__WHAT THE TASK ASKS__
Only one span of the listing below is wanted: the lines from the one with "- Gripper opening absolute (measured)" through the one with "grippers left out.", reproduced exactly, both ends kept.

__DATA EXCERPT__

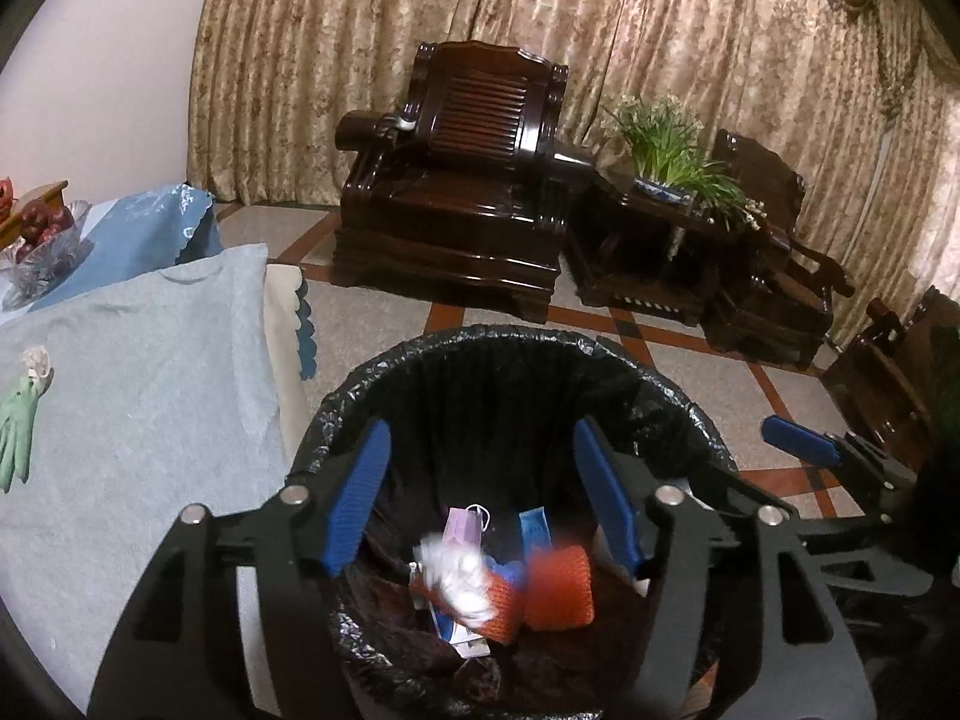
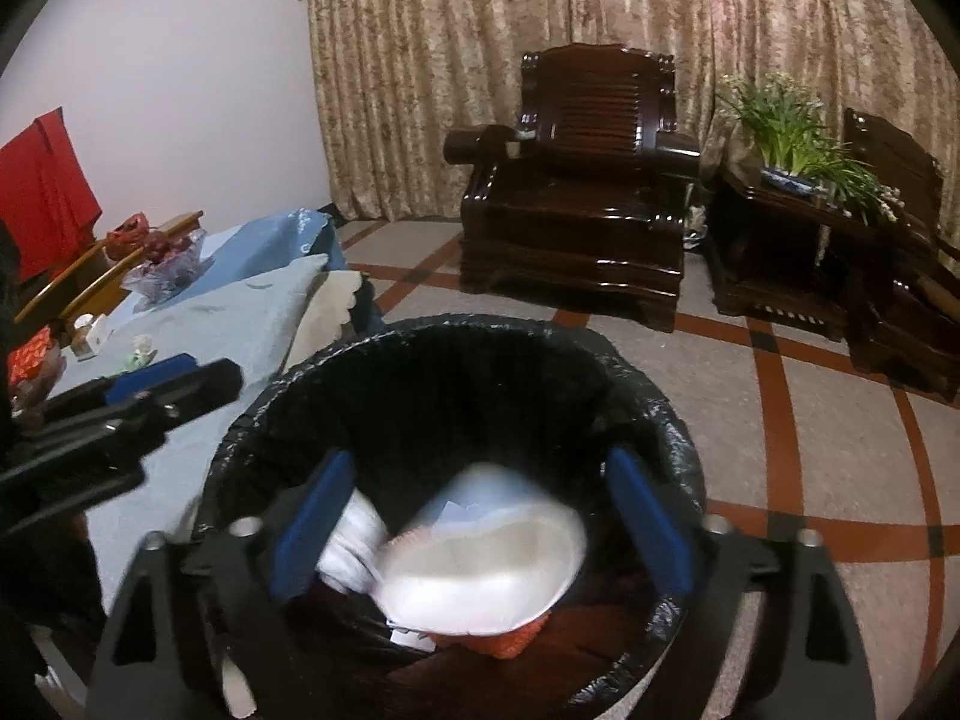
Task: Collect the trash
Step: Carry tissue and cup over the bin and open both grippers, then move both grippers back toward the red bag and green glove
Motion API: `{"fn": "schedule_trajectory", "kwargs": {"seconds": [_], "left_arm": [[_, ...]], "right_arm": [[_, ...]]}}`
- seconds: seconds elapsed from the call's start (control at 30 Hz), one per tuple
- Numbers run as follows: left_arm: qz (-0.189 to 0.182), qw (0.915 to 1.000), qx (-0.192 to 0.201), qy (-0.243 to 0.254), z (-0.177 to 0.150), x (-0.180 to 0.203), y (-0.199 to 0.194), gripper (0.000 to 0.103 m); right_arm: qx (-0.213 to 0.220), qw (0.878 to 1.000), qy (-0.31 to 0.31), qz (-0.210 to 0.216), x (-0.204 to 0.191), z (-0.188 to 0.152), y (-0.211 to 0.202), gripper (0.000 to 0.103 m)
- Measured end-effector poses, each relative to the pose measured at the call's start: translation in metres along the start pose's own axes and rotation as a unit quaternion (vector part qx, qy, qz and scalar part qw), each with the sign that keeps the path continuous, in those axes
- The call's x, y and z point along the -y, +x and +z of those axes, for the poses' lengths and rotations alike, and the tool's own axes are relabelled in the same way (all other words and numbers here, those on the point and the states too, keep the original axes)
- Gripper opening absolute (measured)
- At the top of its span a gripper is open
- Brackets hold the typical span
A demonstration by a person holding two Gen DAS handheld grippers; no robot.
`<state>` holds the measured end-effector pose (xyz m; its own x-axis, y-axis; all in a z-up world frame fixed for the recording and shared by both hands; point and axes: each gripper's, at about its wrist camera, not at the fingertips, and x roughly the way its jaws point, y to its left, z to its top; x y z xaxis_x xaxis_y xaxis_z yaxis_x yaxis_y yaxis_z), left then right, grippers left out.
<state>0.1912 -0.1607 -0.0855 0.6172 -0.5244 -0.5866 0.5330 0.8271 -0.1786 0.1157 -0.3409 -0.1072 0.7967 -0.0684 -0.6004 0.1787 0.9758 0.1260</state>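
Note:
A bin lined with a black bag (image 1: pixel 510 360) (image 2: pixel 456 348) stands on the floor beside the table. My left gripper (image 1: pixel 480 498) is open above it; a blurred crumpled white wad (image 1: pixel 459 585) is below the fingers, over orange netting (image 1: pixel 558 588) and packets. My right gripper (image 2: pixel 480 516) is open over the same bin; a blurred white plastic piece (image 2: pixel 480 570) is between and below its fingers, not pinched. A green glove (image 1: pixel 18 426) and a small crumpled scrap (image 1: pixel 36 360) lie on the table's light blue cloth (image 1: pixel 150 396).
A glass bowl of fruit (image 1: pixel 42 240) sits at the table's far end. A dark wooden armchair (image 1: pixel 456 192), a side table with a potted plant (image 1: pixel 666 156) and more chairs stand before the curtain. Tiled floor lies between.

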Motion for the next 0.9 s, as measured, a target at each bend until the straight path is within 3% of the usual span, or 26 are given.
{"fn": "schedule_trajectory", "kwargs": {"seconds": [0.2, 0.33, 0.57, 0.9], "left_arm": [[0.01, 0.9997, 0.02, -0.01, 0.006, -0.015, -0.019, 0.082], [0.027, 0.9988, 0.034, -0.021, 0.008, -0.035, -0.036, 0.086], [0.081, 0.9942, 0.055, -0.044, 0.002, -0.087, -0.075, 0.087], [0.2, 0.972, 0.073, -0.099, -0.021, -0.203, -0.144, 0.088]], "right_arm": [[0.004, 1.0, 0.0, 0.007, -0.005, 0.002, -0.004, 0.097], [0.011, 1.0, -0.007, 0.018, -0.017, 0.007, -0.005, 0.097], [0.02, 0.997, -0.032, 0.06, -0.07, 0.018, 0.002, 0.097], [0.024, 0.985, -0.091, 0.147, -0.186, 0.036, 0.029, 0.097]]}}
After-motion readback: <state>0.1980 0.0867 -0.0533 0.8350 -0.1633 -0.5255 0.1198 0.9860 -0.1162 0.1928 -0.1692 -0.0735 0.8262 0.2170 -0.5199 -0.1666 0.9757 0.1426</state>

__REPLY__
- Gripper opening absolute (measured)
- At the top of its span a gripper is open
- Brackets hold the typical span
A demonstration by a person holding two Gen DAS handheld grippers; no robot.
`<state>` holds the measured end-effector pose (xyz m; its own x-axis, y-axis; all in a z-up world frame fixed for the recording and shared by both hands; point and axes: each gripper's, at about its wrist camera, not at the fingertips, and x roughly the way its jaws point, y to its left, z to its top; x y z xaxis_x xaxis_y xaxis_z yaxis_x yaxis_y yaxis_z), left then right, grippers left out.

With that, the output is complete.